No one deserves a “Dilly Dilly!” toast more than actor John Hoogenakker.
The father of two and DePaul Theatre School alum currently stars opposite John Krasinski as CIA operative Matice in Amazon’s “Tom Clancy’s Jack Ryan.” The series is about a former Marine (Krasinski) put in the field after discovering suspicious bank transfers. Hoogenakker will be back for Season 2 and has already begun filming in South America.
Prior to “Jack Ryan,” Hoogenakker conquered the catchiest commercial of the year as the Bud Light “Dilly Dilly” King, leading the call for a celebratory beer. Bigger gigs now keep finding their way to Hoogenakker, but the Jefferson Park resident vows he will never leave Chicago.
You’ve been on “Empire,” “Chicago Fire,” and “Colony.” What was different about starring in “Jack Ryan”?
Definitely the physicality of it.
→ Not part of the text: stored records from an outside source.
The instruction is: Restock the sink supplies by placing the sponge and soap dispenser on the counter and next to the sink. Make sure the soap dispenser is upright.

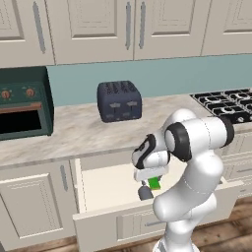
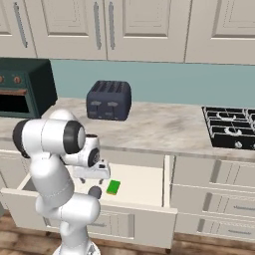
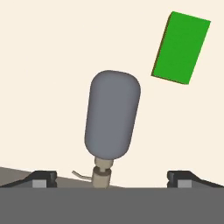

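hanging over open drawer (image 2: 149, 187), gripper (image 3: 112, 177) spread wide, holding nothing. hand view alone shows dispenser (image 3: 112, 116) whole: lying on side on drawer floor, long axis running up-down in that view, pump end toward fingertips (image 3: 41, 178), between them. base views show just its grey end under hand. sponge (image 3: 180, 48) flat nearby, apart, past dispenser's base, long axis tilted.

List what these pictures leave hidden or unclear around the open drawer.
- Soap dispenser: in both base views the arm covers most of it; whether it lies flat cannot be confirmed.
- Sponge: partly behind the tool in the left base view.
- Drawer: its front interior hides behind its front panel.
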Available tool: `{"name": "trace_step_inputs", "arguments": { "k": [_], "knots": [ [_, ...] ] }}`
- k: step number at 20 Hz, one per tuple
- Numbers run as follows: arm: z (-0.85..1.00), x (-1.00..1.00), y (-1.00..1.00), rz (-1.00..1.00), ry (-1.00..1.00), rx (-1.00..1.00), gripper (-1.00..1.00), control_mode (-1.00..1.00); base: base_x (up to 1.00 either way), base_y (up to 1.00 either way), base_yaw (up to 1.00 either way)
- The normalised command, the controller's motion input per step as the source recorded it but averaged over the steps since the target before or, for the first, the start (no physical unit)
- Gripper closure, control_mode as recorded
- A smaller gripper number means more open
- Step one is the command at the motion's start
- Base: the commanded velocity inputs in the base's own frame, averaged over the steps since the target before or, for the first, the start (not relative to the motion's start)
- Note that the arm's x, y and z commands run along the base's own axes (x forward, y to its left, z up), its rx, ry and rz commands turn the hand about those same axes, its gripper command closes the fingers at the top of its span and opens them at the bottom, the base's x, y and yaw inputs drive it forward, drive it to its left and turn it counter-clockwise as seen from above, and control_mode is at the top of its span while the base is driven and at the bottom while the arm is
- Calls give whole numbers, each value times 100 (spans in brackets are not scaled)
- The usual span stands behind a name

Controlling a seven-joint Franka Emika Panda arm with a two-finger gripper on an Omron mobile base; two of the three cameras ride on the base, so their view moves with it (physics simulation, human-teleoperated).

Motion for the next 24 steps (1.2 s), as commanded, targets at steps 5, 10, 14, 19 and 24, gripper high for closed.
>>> {"name": "trace_step_inputs", "arguments": {
  "k": [5,10,14,19,24],
  "knots": [
    [-24,-5,19,-1,-10,1,-100,-100,0,0,0],
    [-21,-5,11,-4,0,7,-100,-100,0,0,0],
    [-7,0,-1,-2,0,9,-100,-100,0,0,0],
    [0,0,-28,-3,0,12,-100,-100,0,0,0],
    [0,0,-25,-3,0,9,-100,-100,0,0,0]
  ]
}}
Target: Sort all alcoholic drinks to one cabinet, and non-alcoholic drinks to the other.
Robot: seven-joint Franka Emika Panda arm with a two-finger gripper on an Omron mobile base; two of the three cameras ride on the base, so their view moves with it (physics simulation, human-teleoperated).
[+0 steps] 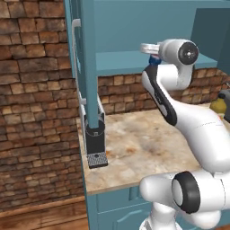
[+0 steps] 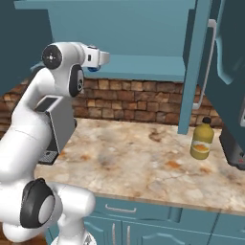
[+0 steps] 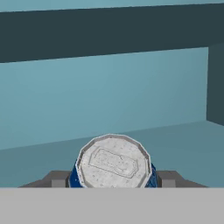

This was uniquely challenging because we did a lot of night shoots and that’s a very different schedule to wrap your brain around. Working on a streaming platform show is a first for me. [Also], with social media as it is these days, I think people feel empowered to reach out to people directly, so I have had a lot of people reaching out and saying that they like it and that’s been cool.
How do you prepare for the role as Matice?
I certainly try to take care of my body, eat well, and exercise. The training we did was with our technical adviser Kevin Kent, a retired SEAL. Having [retired SEALs] there to hang out with was enormously informative.
You studied theater in Chicago. What was that experience like?
Chicago provided space to figure out who I was as a human being. Low temperature breeds character. If you’re in a place where you’re struggling to survive and going after theater and commercials and voiceover, rather than automatically shooting for the stars, well…it’s helpful to be here,
How do you manage being away from your family while filming?
It’s a mixed blessing. On the one hand, you feel blessed and lucky to be doing the work you’ve been asking the universe to do. On the other hand, it comes at the cost of being away from your wife and kids, which is very tough. You’re down there in the middle of the jungle [working] 14-, 16-hour days just beat and missing your family.
As your career grows, what will keep you in the Midwest?
We love our neighborhood. In this day and age, it doesn’t really matter where you’re based. We have wonderful neighbors and a wonderful community. This has been our home since my wife and I were 18 years old. To think about uprooting ourselves and moving to another locale is not something that we’re really into. I think at this point, we’re Chicagoans.